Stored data
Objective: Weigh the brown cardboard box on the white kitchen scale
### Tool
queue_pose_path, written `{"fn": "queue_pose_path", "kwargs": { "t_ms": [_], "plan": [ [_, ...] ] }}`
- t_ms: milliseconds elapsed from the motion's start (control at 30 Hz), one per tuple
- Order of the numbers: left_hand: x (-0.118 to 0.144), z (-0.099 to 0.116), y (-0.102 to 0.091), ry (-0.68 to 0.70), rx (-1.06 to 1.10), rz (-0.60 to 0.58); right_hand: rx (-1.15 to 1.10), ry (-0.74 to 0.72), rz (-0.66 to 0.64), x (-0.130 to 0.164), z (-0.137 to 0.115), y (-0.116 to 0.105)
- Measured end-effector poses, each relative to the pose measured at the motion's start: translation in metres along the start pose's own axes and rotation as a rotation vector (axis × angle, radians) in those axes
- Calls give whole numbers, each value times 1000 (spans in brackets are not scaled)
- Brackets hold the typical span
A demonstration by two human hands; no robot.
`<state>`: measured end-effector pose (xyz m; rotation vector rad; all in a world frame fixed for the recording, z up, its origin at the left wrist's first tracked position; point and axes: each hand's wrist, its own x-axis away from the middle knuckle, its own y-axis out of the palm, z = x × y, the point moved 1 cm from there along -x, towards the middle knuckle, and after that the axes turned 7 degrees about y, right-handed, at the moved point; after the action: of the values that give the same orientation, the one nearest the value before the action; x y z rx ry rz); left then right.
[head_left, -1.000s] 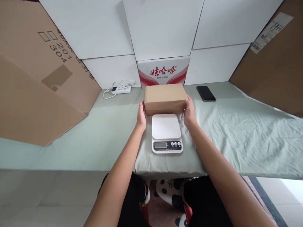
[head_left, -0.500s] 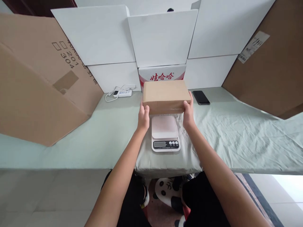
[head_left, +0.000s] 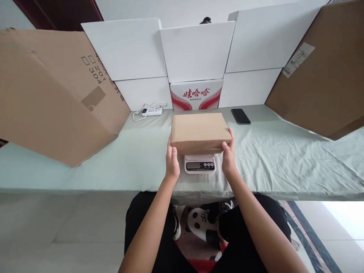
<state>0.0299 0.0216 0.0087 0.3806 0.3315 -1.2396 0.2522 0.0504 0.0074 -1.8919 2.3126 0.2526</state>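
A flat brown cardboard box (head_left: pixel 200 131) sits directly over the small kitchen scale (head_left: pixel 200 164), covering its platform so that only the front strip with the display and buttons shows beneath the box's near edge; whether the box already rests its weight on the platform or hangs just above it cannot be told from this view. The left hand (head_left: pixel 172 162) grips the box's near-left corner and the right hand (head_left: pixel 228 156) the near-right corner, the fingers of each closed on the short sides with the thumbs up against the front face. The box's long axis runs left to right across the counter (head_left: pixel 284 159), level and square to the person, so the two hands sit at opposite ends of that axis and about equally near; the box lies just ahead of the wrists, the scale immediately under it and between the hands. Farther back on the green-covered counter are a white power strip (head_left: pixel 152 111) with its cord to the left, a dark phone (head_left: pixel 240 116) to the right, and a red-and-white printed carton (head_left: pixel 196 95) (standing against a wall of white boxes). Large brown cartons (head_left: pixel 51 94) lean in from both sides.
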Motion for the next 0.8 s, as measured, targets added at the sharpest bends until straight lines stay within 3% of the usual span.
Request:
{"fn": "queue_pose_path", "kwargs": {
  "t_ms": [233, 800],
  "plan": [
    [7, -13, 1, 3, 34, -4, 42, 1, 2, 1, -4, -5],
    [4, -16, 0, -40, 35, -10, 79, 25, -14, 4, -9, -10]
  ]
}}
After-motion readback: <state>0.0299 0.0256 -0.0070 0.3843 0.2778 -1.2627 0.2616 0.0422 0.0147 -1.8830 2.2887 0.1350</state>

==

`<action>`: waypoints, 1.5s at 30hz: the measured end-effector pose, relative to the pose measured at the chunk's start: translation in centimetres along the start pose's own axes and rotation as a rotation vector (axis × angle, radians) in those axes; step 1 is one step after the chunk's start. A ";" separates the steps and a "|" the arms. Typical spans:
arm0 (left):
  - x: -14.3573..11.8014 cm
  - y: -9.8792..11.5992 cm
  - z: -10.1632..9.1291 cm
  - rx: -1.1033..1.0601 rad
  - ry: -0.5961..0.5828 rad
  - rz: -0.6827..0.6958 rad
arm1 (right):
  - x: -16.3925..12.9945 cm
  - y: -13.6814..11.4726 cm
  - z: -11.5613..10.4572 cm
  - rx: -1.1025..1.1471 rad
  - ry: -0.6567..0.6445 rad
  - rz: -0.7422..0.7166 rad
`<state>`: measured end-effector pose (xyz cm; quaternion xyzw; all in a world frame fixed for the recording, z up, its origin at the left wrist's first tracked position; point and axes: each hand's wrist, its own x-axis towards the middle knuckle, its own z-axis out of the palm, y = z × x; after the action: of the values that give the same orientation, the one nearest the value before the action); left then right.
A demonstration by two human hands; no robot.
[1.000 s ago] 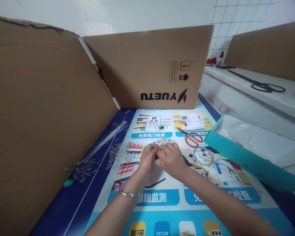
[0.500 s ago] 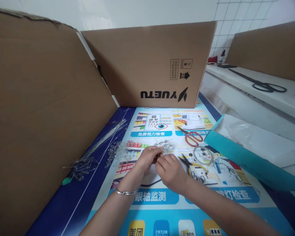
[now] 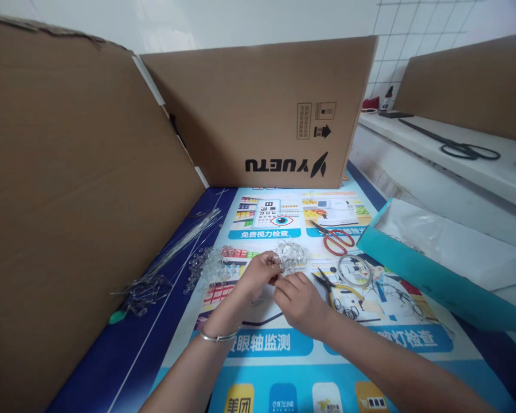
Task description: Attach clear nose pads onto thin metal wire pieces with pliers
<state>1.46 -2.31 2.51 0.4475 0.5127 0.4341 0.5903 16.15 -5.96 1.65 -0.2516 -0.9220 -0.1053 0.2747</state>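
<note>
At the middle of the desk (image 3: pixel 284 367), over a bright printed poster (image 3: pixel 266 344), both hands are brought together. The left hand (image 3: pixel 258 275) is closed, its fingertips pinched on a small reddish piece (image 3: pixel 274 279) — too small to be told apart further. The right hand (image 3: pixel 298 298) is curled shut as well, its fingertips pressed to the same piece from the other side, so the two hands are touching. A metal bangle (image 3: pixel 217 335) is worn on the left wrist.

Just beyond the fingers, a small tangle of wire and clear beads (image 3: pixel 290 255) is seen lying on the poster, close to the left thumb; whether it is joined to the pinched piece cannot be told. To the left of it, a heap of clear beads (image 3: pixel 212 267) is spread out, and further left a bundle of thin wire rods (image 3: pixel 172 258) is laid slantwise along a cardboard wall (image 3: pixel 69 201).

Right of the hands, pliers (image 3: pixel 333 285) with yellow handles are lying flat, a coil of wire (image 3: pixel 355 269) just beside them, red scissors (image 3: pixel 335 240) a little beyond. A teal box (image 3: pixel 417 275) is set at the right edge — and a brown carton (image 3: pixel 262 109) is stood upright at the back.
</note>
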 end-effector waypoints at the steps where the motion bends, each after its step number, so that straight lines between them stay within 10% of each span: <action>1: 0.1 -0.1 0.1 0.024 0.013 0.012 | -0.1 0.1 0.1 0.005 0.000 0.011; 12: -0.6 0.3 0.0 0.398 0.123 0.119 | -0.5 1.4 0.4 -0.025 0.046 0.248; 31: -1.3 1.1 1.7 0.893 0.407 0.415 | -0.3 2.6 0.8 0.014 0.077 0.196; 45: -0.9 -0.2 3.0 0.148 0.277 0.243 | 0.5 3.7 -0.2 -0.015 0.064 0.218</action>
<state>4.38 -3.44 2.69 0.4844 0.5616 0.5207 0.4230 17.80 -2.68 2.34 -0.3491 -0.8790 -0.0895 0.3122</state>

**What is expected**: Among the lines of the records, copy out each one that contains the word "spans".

**Task result**:
- Calls give whole numbers, each value times 1000 (spans in brackets are not scaled)
`<action>`: waypoints, 1.5s at 30hz: the measured end-effector pose, relative to the pose measured at the chunk's start: translation in centimetres along the start pose's own axes and rotation as a rotation vector (axis × angle, radians) in those axes; step 1 is one step after the chunk's start. A ";" separates the steps and a "|" the arms. Typical spans:

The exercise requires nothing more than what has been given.